Aim of the task
Read through the lines below and copy the ones holding the string "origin".

Data shown
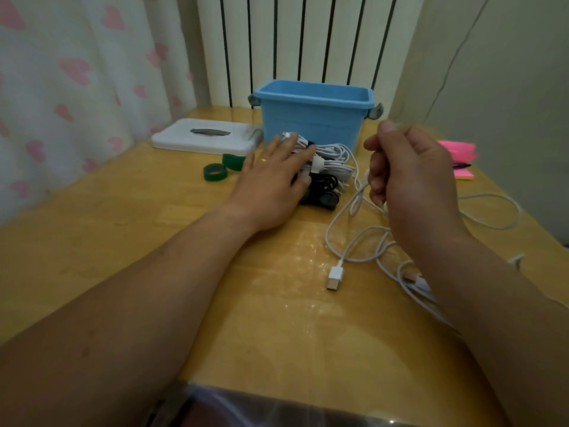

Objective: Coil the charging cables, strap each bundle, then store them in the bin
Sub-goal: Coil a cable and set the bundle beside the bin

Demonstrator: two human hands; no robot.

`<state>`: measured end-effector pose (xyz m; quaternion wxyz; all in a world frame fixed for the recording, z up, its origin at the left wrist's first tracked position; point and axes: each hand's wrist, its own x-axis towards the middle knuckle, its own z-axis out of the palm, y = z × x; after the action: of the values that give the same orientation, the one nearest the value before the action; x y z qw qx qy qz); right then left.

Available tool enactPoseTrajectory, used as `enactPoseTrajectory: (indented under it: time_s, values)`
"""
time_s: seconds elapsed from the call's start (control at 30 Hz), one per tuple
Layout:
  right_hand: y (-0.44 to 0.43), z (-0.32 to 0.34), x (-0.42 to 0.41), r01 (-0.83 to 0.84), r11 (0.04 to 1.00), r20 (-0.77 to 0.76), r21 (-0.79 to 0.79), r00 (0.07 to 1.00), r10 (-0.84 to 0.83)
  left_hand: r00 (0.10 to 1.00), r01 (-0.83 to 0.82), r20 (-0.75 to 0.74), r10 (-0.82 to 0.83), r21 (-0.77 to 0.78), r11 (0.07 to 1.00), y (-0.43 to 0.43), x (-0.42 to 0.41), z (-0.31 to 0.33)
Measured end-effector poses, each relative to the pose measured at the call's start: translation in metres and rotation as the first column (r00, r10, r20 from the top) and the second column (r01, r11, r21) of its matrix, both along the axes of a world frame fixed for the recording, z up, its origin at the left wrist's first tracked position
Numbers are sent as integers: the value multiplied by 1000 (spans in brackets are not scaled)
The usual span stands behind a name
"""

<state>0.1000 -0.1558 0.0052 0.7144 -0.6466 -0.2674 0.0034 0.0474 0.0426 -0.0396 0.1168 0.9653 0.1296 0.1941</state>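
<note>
Head view: coiling looks like the step in hand. Right hand (412, 174) has its fingers curled round the loose white cable (348, 238) over the table's (154, 241) right side. Left hand (277, 177) rests flat on the bundles (332, 164) before the bin (311, 118) at the far edge. Next up: even loops.

Head-worn view, facing forward and down (wide-angle), close over table (129, 241)
</note>
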Motion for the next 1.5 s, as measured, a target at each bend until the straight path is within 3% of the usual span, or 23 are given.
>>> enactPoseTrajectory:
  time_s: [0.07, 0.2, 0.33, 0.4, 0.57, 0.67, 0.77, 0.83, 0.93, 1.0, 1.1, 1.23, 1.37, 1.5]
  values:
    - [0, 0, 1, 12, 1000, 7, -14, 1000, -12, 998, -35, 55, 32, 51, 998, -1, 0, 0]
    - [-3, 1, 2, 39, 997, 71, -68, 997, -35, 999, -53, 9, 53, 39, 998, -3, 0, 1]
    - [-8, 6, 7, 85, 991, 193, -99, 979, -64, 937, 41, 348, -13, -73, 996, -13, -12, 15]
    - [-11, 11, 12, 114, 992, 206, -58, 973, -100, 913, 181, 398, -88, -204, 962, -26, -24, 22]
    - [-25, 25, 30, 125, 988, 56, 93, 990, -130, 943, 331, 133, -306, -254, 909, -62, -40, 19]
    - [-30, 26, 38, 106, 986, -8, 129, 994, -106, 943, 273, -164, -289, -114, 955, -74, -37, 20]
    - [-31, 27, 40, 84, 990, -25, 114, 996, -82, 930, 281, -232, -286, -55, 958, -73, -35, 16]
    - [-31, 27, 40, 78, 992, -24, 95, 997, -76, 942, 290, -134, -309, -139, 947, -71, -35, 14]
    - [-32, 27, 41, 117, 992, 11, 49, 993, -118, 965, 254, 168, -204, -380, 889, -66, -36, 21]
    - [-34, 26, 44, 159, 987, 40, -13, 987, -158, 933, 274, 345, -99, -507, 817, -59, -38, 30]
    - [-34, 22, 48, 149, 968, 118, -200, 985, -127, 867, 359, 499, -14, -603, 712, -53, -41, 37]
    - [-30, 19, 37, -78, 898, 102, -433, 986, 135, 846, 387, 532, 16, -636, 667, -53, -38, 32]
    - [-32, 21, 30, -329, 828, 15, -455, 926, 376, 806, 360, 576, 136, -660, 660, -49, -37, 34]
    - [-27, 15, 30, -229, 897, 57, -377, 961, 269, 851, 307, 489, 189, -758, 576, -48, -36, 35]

Written solution
`<state>`: measured end-effector pose (xyz m; quaternion wxyz; all in a world frame fixed for the recording, z up, its origin at the left wrist's first tracked position; point and axes: each hand's wrist, its own x-axis towards the middle knuckle, its own z-axis out of the palm, y = z × x; after the action: of the values that give the same orientation, the one nearest the value before the action; x y z qw qx qy qz); right then left.
Measured end-effector poses, each relative to the pose measured at the call's start: translation in metres and rotation as the first column (r00, r10, r20 from the top) and the second column (r01, r11, r21) of its matrix, both along the axes of a world frame fixed for the recording, z up, its origin at the left wrist's first tracked position

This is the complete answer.